Тетя Марина – мамина подруга. Раньше они вместе работали, а потом тетя Марина с фабрики уволилась и перешла, из-за жилья, работать в домоуправление в Дзержинский район, на благоустройство территории. А сейчас работает сантехником в аварийной службе. В сантехники перешла, когда война началась, и все мужчины ушли на фронт.
Миша не любил, когда мамы не было дома. Ему всегда хотелось пусть самого незначительного подтверждения ее существования и ее присутствия: стул ли под ней скрипнет, или она на кухне посудой звякнет. Когда мама рядом – и на душе веселей.

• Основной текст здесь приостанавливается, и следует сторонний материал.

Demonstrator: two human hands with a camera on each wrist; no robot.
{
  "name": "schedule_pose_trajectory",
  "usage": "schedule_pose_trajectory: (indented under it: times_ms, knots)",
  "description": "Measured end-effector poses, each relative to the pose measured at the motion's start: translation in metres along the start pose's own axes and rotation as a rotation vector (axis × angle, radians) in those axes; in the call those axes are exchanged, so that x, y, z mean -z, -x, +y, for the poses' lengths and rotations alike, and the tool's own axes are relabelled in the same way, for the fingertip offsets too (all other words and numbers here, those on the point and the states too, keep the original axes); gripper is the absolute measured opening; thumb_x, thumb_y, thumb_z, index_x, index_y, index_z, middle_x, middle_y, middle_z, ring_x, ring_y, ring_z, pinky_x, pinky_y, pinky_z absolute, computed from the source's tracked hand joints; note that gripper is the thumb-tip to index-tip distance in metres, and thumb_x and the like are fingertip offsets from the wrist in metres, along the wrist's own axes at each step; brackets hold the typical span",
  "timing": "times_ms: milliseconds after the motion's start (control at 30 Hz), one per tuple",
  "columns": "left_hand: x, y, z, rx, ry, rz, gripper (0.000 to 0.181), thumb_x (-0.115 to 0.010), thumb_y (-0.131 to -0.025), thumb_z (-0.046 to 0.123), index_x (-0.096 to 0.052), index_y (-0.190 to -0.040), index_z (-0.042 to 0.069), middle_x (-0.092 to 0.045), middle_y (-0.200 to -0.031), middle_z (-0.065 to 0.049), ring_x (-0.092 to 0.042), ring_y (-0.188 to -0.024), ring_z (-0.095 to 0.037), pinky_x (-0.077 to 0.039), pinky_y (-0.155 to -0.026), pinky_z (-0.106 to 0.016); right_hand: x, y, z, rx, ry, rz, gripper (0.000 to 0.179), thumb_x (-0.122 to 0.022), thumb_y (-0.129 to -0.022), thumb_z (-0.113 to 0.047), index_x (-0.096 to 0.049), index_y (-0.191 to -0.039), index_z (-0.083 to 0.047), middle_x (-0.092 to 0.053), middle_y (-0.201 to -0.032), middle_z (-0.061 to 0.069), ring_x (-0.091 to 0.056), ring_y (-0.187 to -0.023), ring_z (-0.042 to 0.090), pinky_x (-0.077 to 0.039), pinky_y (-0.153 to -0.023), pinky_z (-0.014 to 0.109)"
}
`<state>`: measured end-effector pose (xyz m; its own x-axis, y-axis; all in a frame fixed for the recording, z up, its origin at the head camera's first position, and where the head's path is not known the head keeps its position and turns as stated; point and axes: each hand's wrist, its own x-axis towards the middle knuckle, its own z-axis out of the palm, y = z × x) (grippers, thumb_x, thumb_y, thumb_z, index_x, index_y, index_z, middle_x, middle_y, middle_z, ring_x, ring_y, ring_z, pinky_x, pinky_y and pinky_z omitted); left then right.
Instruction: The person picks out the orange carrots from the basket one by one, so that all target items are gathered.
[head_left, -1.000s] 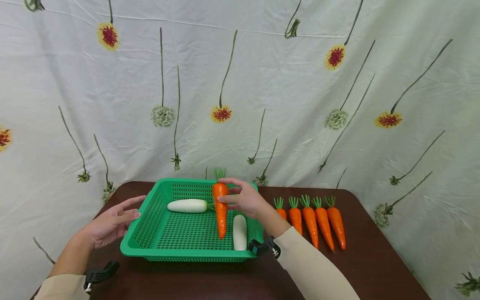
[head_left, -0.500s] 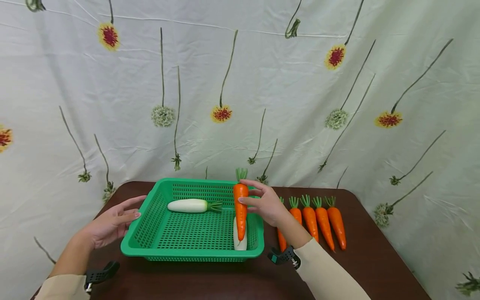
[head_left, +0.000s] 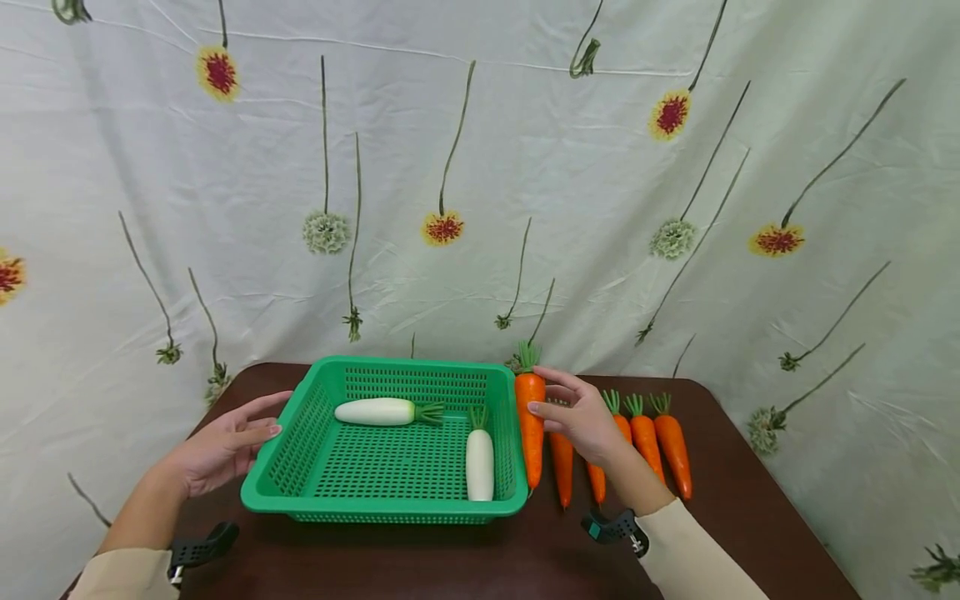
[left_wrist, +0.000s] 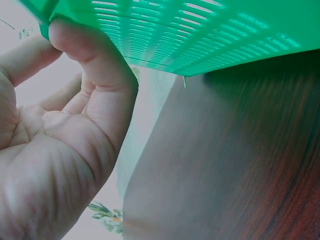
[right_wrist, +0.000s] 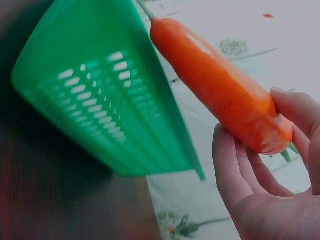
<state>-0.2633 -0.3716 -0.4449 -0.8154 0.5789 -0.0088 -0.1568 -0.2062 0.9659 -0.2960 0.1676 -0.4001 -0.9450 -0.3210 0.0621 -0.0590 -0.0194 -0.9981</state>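
Note:
My right hand (head_left: 581,417) grips an orange carrot (head_left: 530,425) near its leafy top, thumb on one side and fingers on the other. In the head view this carrot hangs along the right rim of the green basket (head_left: 382,505), tip toward me. The right wrist view shows the carrot (right_wrist: 215,85) raised beside the basket wall (right_wrist: 90,115). My left hand (head_left: 225,446) touches the basket's left rim with thumb and fingertips, loosely bent; the left wrist view has the thumb against the rim. Inside the basket lie two white radishes, one crosswise (head_left: 375,411), one lengthwise (head_left: 480,467).
Several more carrots (head_left: 673,454) lie in a row on the dark wooden table (head_left: 735,517), right of the basket; my right hand and forearm partly cover some. Behind the table hangs a pale flower-printed cloth (head_left: 390,167).
My right hand has carried the carrot rightward, from above the middle of the basket across the right radish to the right rim. My left hand and the basket have stayed still.

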Motion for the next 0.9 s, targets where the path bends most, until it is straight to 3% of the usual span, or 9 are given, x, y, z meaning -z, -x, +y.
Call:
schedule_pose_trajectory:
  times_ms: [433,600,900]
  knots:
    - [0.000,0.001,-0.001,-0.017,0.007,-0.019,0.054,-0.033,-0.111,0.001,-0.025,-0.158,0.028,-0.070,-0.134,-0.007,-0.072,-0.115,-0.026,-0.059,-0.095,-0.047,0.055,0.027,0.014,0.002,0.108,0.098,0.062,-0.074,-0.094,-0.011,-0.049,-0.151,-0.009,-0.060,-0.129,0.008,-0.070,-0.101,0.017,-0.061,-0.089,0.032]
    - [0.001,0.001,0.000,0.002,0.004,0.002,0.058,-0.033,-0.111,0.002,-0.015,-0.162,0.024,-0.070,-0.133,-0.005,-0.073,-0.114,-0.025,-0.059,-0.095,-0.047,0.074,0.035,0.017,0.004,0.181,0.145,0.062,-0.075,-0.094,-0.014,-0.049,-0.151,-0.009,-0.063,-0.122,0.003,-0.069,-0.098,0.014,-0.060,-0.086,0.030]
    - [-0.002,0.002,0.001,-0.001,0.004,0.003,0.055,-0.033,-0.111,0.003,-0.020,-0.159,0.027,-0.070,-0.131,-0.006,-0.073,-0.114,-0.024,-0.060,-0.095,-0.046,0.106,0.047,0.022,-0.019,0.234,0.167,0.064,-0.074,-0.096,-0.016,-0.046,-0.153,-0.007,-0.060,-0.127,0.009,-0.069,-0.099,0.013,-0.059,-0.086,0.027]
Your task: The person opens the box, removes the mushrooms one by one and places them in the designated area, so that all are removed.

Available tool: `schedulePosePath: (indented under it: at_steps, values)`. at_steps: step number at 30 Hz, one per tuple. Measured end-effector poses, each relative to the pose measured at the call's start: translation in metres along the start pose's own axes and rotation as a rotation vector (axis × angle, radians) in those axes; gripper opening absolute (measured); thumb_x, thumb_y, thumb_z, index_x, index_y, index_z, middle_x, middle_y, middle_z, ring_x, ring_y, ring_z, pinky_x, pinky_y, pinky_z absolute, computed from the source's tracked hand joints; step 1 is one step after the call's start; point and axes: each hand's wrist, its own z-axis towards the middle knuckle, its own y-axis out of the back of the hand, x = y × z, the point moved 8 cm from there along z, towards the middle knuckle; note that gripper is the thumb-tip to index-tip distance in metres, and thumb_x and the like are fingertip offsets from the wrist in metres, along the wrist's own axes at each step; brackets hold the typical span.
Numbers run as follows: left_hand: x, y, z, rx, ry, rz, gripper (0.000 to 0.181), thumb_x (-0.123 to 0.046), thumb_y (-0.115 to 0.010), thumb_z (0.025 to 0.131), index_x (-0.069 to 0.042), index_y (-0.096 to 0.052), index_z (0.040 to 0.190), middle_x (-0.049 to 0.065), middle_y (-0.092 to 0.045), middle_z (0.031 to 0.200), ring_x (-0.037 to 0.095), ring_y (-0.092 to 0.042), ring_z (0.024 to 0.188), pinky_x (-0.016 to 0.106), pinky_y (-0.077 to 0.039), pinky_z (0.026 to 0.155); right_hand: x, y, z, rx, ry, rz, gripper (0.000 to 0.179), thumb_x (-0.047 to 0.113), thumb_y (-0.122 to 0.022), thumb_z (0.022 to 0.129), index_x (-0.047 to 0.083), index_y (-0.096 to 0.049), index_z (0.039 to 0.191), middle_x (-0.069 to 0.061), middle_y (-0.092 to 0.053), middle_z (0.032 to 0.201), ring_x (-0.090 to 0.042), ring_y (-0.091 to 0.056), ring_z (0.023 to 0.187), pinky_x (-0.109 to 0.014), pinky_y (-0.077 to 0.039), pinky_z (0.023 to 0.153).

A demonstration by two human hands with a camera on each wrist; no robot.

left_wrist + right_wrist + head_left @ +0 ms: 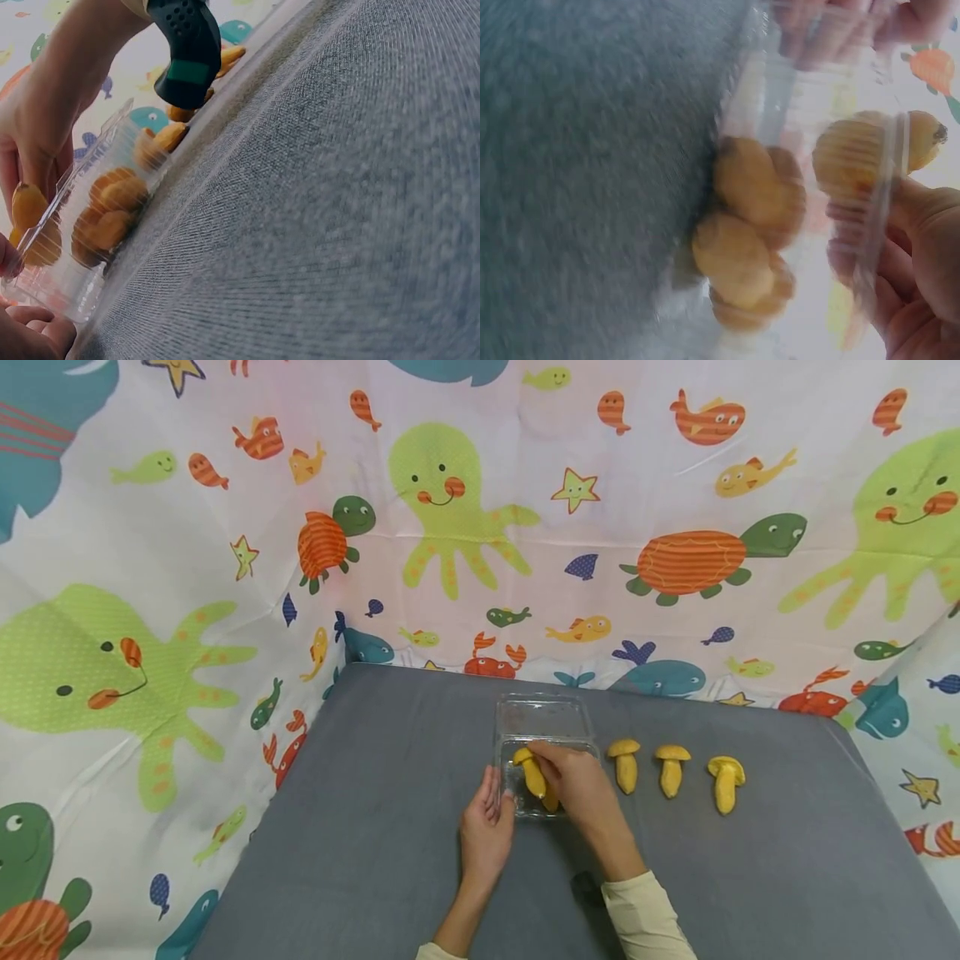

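Observation:
A clear plastic clamshell box (pixel 525 815) lies on the grey table, its lid (pixel 543 717) folded back at the far side. The left hand (pixel 486 839) holds the box at its near left side, thumb by the rim and fingers along the outer wall. Over the tray, the right hand (pixel 581 785) pinches a yellow mushroom (pixel 533 777), cap up and tilted. Other mushrooms (pixel 742 240) lie at the bottom of the box, blurred through the ribbed wall in the right wrist view. From above, the right hand and the held mushroom partly hide them.
Three yellow mushrooms stand apart in a row right of the box: a near one (pixel 624 767), a middle one (pixel 672 770) and a far-right one (pixel 725 785). A curtain (pixel 480 527) with sea animals hangs behind and beside the table (pixel 375 827). A dark wrist device (pixel 184 56) sits on the right arm.

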Motion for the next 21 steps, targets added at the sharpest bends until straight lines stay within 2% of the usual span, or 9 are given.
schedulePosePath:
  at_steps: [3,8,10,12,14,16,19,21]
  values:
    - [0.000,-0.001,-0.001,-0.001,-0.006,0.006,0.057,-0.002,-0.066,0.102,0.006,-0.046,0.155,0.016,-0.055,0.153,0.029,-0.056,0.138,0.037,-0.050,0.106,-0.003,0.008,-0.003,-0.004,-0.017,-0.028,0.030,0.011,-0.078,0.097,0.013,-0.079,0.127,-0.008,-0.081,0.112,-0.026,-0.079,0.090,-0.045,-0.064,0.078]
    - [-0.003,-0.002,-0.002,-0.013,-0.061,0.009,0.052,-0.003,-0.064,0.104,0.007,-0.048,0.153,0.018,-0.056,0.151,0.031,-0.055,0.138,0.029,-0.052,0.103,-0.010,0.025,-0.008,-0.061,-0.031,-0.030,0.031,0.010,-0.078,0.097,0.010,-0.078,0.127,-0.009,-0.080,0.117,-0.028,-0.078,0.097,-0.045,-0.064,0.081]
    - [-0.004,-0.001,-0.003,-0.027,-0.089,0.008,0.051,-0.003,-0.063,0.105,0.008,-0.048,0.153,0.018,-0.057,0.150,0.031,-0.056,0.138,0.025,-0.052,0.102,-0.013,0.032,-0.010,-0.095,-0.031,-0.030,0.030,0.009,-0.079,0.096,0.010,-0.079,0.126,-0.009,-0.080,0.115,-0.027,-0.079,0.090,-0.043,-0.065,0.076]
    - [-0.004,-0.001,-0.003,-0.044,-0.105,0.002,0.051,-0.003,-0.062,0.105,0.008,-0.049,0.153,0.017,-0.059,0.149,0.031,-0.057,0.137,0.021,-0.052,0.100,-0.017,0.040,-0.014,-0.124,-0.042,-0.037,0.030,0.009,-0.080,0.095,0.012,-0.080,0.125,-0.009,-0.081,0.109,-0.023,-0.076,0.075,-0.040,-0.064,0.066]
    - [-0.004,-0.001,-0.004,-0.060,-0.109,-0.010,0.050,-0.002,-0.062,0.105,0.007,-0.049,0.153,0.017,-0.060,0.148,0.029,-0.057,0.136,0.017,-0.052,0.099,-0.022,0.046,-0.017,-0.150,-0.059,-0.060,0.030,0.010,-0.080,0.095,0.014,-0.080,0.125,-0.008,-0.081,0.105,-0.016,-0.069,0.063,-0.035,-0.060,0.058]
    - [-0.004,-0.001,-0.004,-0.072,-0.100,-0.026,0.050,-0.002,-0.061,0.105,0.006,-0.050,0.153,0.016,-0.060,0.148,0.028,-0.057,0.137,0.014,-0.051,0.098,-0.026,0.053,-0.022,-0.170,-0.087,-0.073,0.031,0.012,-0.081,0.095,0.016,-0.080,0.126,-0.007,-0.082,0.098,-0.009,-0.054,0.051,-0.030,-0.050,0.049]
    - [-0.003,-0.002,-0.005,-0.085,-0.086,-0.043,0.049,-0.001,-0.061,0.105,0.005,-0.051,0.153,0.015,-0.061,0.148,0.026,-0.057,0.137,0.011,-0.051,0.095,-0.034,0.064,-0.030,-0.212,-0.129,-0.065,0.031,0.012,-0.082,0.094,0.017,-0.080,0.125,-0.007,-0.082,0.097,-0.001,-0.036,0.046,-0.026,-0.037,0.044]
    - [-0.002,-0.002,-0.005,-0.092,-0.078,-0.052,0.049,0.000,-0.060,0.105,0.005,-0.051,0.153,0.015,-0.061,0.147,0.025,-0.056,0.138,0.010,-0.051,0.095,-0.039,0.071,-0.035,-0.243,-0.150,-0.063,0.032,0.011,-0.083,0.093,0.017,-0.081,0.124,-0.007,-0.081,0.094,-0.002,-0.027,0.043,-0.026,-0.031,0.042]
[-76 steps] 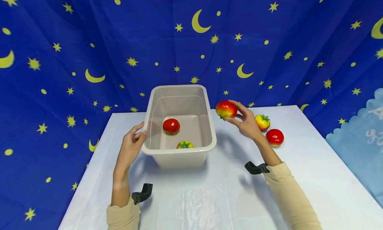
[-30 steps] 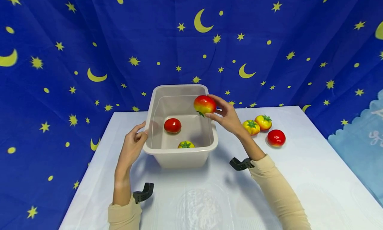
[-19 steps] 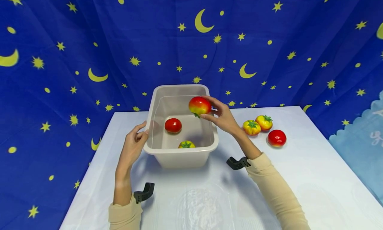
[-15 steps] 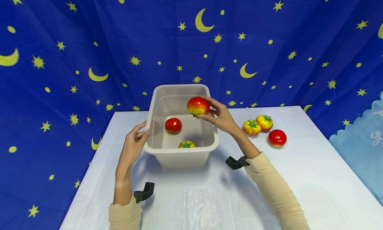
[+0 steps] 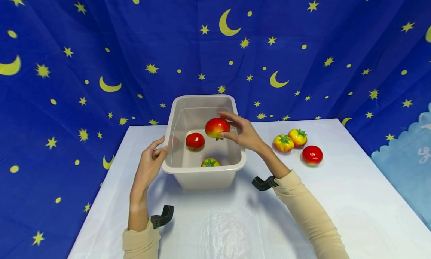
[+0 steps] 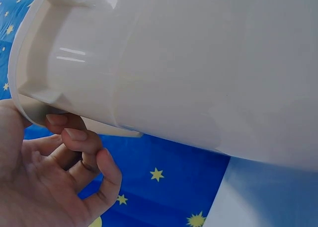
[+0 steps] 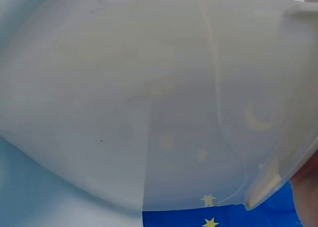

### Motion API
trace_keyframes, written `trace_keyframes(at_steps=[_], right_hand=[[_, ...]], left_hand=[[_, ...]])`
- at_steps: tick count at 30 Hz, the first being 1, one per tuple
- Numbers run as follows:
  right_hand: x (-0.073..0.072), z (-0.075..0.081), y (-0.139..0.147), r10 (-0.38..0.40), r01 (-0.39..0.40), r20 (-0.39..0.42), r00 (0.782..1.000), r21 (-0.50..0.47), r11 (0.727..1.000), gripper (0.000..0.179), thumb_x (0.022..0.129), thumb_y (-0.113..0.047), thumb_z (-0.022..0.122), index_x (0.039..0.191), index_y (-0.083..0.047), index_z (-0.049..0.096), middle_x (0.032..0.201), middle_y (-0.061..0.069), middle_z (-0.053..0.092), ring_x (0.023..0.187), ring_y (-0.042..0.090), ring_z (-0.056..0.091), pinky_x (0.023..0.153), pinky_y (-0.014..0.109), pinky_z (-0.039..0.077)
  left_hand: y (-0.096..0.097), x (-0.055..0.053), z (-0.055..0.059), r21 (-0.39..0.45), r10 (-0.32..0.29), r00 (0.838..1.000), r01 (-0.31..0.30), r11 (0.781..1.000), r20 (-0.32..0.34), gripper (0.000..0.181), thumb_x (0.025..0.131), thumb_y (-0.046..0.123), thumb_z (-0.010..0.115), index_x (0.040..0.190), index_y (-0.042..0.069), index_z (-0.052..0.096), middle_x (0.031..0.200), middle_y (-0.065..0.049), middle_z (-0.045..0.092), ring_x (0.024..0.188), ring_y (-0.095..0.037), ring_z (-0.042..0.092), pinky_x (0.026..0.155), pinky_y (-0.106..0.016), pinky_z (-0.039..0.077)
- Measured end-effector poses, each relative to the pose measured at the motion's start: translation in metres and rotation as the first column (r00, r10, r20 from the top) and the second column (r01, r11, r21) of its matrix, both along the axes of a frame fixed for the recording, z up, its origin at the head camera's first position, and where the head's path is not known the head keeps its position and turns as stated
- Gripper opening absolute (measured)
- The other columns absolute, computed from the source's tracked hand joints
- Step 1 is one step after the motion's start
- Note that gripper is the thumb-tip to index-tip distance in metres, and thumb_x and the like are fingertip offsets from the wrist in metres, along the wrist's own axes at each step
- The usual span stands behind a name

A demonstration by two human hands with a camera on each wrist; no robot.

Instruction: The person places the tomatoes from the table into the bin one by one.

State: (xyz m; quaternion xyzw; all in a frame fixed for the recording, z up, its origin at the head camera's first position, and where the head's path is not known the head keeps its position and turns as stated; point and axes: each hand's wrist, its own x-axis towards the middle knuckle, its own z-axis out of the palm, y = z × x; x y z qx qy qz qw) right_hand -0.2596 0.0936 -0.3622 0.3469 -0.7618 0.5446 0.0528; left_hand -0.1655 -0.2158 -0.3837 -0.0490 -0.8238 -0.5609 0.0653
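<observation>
My left hand (image 5: 149, 161) grips the left rim of a light grey plastic bin (image 5: 203, 180). Curled fingers (image 6: 84, 137) sit under the rim in the left wrist view. Over the inside of the bin, my right hand (image 5: 247, 135) has its fingers spread around a glossy red-and-yellow tomato (image 5: 215, 126). The index fingertip stands off its top, while the thumb overlaps its lower side. Within the bin lie a red tomato (image 5: 195, 141) and a yellow one with a green leafy top (image 5: 210, 162), partly hidden by the front wall. The right wrist view mostly shows the bin's outer side (image 7: 99, 88).
Two yellow-red tomatoes (image 5: 283, 143) with green tops and a red tomato (image 5: 312, 155) lie on the white tabletop (image 5: 229, 229), right of the bin. A blue star-patterned curtain (image 5: 188, 34) hangs behind the table.
My right hand has carried the tomato leftward from beside the bin to above its inside. Since half a second ago the fingers have spread and the tomato sits lower. The left hand stays put.
</observation>
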Motion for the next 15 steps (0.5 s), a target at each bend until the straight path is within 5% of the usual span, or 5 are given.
trace_keyframes(at_steps=[15], right_hand=[[0.005,0.003,0.024,-0.089,0.088,-0.032,0.996,-0.028,0.996,0.059,0.085,0.006,0.070,0.139,0.005,0.048,0.142,0.022,0.051,0.132,0.034,0.047,0.106,0.049,0.040]], left_hand=[[0.001,0.001,0.001,-0.010,0.011,1.000,-0.011,1.000,0.004,0.050,0.102,0.024,0.050,0.147,0.004,0.041,0.096,-0.022,0.070,0.080,-0.012,0.061,0.067,-0.024,0.045]])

А с папой иначе. С ним не было весело, но с ним было уверенно и покойно. Даже если он не рядом, а на работе. Папа есть, значит, будет все, и все будет хорошо.
* * *
Наутро, прислушиваясь к разговорам обозников, Миша понял, что немцы в последнее время стали особенно нервными и подозрительными. По мнению крестьян, ждали наступления Красной армии. Постепенно стала понятной и причина подавленного настроения: немцы готовились к обороне, а их, русских людей, теперь заставят возить боеприпасы к передовой и строить укрепления. А куда денешься? На извоз брали только из семей и зачитали приказ: за плохую работу или побег будут расстреляны и саботажники, и их семьи.
И расстреляют, не пустые-то обещания. При каждом рейдировании, на каждом маршруте видел Миша зверства оккупантов. Расстрелянные по оврагам и повешенные на площадях и улицах, не смирившиеся с оккупантами, патриоты и их семьи, от малого до престарелого. Разрушенные города, сожженные деревни, колонны их жителей, гонимые в рабство в Германию. Эшелоны вывозимого продовольствия и промышленного оборудования. Не напрасно говорили: «Фашистский вор на грабеж и разбой скор».
Где-то он читал, дословно уже не помнит, но суть тех слов такова: если ты не пойдешь воевать за свою страну, то на твоей совести будут смерть и плен твоих соотечественников, которых ты мог защитить и не защитил.
Конечно, возраст у него еще не солдатский. Но разве мало взрослых отказалось от брони и ребят, которые приписали годы к своему возрасту и пошли если не в армию, то в ополчение. И в партизанских отрядах немало его сверстников, в том числе и разведчиков. А он чем хуже? Или фашисты ему мало зла принесли? Или он не ленинградец? А почти у всех ленинградцев была внутренняя установка: «Вы нас не возьмете. Назло вам, подлюки фашистские, выживем. И с вас, гадов, с живых не слезем. Живыми вы от Ленинграда не уйдете. Ни один».
Значит, и ему ходить по немецким тылам, искать их уязвимые места, чтобы ни один фашист не ушел живым с нашей земли.
Поутру пути их расходились, и после завтрака, не дожидаясь обоза, Миша стал собираться в путь.
Отошел в сторонку, легонько стукнул лыжи полозьями друг о друга, задержавшиеся снежинки смахнул варежкой. Возле остановились два парня лет пятнадцати. Один, среднего роста, с остреньким личиком и проворными, немного раскосыми глазами, несколько походивший на лисичку, сказал товарищу, высокому, с насупленными, сросшимися в одну линию черными бровями:
– Слышал сейчас, полицаи между собой говорили. В Рямзино будем возить боеприпасы.
– Значит, не к самой передовой…
– Нет. К передовой или немцы, или полицаи будут довозить. А в Рямзине, говорят, вроде перевалочного пункта. Немцев там почти нет, только охрана у склада. Да еще полицаи. Дергались сейчас, советских диверсантов боятся, – и повернулся к Мише. – Слышишь, пацан, пойдешь дальше, через Дерюгинский лес осторожно иди, там партизаны. – И взяв Мишу за плечи, тряхнул хорошенько, впился глазами в глаза. И озлобление, и бессилие, и мольба в его раскосом взгляде. – Ты все слышал? Там партизаны.
– Мне-то что… – Миша равнодушно пожал плечами.
– Шкура, – почти без звука выдохнул парень и толкнул мальчика в сугроб.